Indications emerged on Friday that the Central Bank of Nigeria had commenced the process of revoking licences of dormant mobile money operators.

Saturday PUNCH learnt that the regulator took the decision due to the urgent need to review mobile money services and seek ways to improve on them.

The CBN is worried that mobile money services in Nigeria have yet to achieve 30 per cent growth since 2012 despite licensing over 18 mobile payment services providers.

“No other country in the world has such a high number of mobile money providers and that is why we are worried about the slow growth of mobile money services. Whereas in Kenya, through Mpesa, the mobile money service has continued to do so well,” a source privy to the CBN operations said on the condition of anonymity.

He added, “Just as the CBN did in the case of microfinance banks, it may have no option but to take back some licences if it finds that those licences are not being used to provide mobile payment services to people in the rural communities.”

The 18 licensed mobile payment services in the country comprise banks and companies established for the purpose under the 2009 Regulatory Framework for Mobile Payment Services.

Further findings showed that only bank licensees were using their licences effectively to provide mobile services while leveraging their existing bank customers.

It was discovered that only a few, non-bank mobile money licensees were doing well.

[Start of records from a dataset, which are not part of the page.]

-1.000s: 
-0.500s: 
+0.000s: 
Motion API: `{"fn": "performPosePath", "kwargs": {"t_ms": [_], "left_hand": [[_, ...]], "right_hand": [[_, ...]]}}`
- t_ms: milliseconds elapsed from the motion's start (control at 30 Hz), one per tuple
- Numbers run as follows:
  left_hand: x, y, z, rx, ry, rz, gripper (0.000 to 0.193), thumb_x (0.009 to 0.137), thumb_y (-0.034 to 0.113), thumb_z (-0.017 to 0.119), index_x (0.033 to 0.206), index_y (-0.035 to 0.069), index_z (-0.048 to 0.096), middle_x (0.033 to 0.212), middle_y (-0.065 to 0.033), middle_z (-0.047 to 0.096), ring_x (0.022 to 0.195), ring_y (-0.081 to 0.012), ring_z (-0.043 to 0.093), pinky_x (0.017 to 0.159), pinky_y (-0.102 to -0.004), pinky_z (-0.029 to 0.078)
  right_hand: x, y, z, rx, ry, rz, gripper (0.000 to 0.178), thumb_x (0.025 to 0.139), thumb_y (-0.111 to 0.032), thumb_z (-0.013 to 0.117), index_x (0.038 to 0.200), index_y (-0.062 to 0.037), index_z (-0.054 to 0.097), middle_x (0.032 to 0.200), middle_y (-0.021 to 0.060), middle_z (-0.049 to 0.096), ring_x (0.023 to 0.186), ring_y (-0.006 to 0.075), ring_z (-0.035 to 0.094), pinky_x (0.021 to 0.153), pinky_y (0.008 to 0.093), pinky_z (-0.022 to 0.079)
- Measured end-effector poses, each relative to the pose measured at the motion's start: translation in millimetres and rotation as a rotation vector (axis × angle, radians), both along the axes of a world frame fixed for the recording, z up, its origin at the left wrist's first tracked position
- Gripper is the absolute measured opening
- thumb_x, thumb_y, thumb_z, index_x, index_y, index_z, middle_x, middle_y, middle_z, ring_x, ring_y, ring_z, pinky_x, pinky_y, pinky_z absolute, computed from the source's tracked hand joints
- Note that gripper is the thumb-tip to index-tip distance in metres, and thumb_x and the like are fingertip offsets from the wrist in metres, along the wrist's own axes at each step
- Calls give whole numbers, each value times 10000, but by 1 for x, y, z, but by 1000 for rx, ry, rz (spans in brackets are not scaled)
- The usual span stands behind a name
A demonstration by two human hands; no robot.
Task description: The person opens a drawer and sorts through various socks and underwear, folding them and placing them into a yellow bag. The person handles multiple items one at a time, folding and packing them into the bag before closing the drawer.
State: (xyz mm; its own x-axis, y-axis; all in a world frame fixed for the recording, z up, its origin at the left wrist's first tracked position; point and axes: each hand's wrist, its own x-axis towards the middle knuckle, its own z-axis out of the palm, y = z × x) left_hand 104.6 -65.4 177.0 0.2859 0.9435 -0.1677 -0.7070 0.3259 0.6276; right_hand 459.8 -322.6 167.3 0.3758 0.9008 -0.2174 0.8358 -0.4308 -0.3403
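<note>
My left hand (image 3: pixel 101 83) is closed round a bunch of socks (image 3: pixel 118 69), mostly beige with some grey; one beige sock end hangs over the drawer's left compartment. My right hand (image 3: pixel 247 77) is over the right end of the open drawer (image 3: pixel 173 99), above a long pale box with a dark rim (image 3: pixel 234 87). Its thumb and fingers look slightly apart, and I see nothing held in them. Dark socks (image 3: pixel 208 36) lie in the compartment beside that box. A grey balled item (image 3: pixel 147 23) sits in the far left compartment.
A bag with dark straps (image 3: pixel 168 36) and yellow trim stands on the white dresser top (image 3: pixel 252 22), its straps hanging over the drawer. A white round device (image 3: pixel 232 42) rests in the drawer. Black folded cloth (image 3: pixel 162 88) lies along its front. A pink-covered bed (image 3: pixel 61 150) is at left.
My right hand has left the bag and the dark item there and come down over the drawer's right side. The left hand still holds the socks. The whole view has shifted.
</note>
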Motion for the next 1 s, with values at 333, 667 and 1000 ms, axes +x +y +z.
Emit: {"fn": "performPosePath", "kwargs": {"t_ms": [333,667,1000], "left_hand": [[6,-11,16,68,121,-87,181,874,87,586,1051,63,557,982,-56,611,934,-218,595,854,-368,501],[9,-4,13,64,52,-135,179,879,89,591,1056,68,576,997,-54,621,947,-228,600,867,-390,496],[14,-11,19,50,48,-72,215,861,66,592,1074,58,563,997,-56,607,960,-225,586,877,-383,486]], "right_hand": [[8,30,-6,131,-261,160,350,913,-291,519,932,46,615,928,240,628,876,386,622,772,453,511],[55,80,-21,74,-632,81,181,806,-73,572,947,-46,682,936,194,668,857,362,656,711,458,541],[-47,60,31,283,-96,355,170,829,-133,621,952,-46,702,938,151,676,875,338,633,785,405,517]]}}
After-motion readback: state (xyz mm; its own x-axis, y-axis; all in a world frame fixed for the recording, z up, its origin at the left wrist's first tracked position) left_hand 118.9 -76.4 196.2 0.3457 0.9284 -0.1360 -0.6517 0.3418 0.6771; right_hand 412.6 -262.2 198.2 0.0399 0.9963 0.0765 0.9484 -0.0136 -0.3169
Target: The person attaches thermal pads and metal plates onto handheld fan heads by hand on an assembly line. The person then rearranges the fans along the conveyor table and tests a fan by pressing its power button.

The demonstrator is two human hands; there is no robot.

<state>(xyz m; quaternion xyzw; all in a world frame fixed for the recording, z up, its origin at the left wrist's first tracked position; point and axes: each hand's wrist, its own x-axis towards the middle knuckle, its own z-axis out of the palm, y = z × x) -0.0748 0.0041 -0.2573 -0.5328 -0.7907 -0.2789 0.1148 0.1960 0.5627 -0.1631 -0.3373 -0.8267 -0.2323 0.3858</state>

The spokesman, CBN, Mr. Ibrahim Muazu, was not immediately available for comment. His telephones lines were switched off.

However, the Executive Secretary, Electronic Payment Providers Association of Nigeria, Mrs. Regha Onajite, has confirmed the ongoing CBN’s review of mobile money operations.

She said, “We must realise that a lot of mobile money operators didn’t know that mobile money is capital-intensive when they went to pick their licences. The CBN has started a review of mobile money segment to see how it can improve the system and see how licences given to the operators can be put to proper use.”

Onajite added, “Lack of shared agent network and apparently high pricing for telecoms services needed by the mobile money licensees to deploy their services, coupled with inadequate financial muscle, have been the bane of mobile money operators in Nigeria.”

More so, the Chief Executive Officer, Nigeria Interbank Settlement Systems, Mr. Adebisi Shonubi, had lamented the current prostrate position of most of the mobile money operators, especially the non-bank licensees.

While assessing mobile money operations in the country, Shonubi said that the operators were licensed principally to serve as transaction channels for deepening financial inclusion in rural areas across the country.

He, however, noted that the non-bank licensees had turned away from their core mandate of driving financial inclusion in the rural communities, noting that “they now operate in the cities to compete with the same customers being targeted by the big commercial banks.”

Shonubi also attributed the development to what he called “misconception and misunderstanding” of the objective of the licences given to the mobile money operators.

He said, “I think a lot of the mobile money operators have some misconceptions about their licences. Some of them believe they got a banking licence. Yes, you get a financial licence but mobile money is not a banking licence.

“In essence, they are transaction companies. For instance, customers have the balance with the bank but we are creating a platform for them to transact on it through mobile money.”

He also noted that most of the licensees picked up the licences very cheap without knowing what to do with them.

Shonubi explained, “Because of the initial low cost of getting the licence, a lot of people ran into it without understanding that it is a retail business and retail business takes a long time to grow. So, many of them were not adequately capitalised. For that reason, they always look for the closest thing they can hang on with to do their business.

“That means, rather than go to the village and there are only 100 people there, they chose to start doing their businesses in the cities, where there are thousands of people, half of whom already understand what the technology is; since most of them have smart phones, mobile money operators considered it easier to do business with them.”